Je relève tout de même quelques particularités s'agissant de dispositions négatives qui ne leur sont pas appliquées. Je pense par exemple à l'obligation de mobilité qui conduit à interdire à l'ensemble des fonctionnaires de l'Assemblée d'occuper un même poste pendant plus de huit ans. Nous faisons bouger les fonctionnaires de façon automatique après huit ans s'ils n'ont pas exprimé de vœux de mobilité auparavant. Cette règle ne s'applique pas aux travailleurs handicapés, dans la mesure où l'on peut estimer qu'un travailleur handicapé peut avoir envie de rester un peu plus longtemps à son poste parce que ce dernier est bien adapté à son état et à sa situation. Nous regardons cette situation avec beaucoup de bienveillance, même si nous essayons toujours, par une gestion prévisionnelle des emplois – que nous nous efforçons de rendre aussi dynamique que possible pour l'ensemble des fonctionnaires de l'Assemblée –, de proposer des changements de postes qui permettent aussi une ouverture d'esprit sur le plan humain et sur le plan intellectuel. Cela me paraît toujours souhaitable et préférable au fait de rester trop longtemps à un même poste en exerçant les mêmes fonctions.

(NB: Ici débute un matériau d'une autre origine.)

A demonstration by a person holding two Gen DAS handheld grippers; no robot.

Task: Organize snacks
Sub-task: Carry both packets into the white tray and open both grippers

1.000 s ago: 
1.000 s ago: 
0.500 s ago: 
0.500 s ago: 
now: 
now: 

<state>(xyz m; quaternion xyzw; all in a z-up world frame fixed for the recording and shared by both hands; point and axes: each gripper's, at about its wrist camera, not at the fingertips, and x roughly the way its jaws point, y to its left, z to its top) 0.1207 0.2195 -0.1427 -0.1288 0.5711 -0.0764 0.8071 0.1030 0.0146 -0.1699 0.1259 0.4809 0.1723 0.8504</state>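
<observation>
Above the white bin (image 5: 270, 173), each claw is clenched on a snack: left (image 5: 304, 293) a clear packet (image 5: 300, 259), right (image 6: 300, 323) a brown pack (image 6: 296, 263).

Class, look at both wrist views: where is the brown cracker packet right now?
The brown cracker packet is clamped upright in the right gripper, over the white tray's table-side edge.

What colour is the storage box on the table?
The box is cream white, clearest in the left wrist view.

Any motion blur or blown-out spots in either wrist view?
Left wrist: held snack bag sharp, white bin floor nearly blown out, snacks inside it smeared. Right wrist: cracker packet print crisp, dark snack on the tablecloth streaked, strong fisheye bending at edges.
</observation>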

Je me suis déjà exprimé sur les formations de sensibilisation au handicap. Des efforts supplémentaires pourraient être consentis en la matière. Des formations ont été mises en œuvre à la suite des recommandations de la présidence de l'Assemblée, en novembre 2012 ; je crois que cette initiative pourrait être renouvelée. Je l'ai indiqué, on pourrait imaginer de rendre cette sensibilisation à l'accueil des personnes handicapées obligatoire dans le cadre de la formation initiale des fonctionnaires et des agents contractuels qui entrent à l'Assemblée nationale et qui sont en contact avec le public. Ce serait une excellente chose pour notre maison.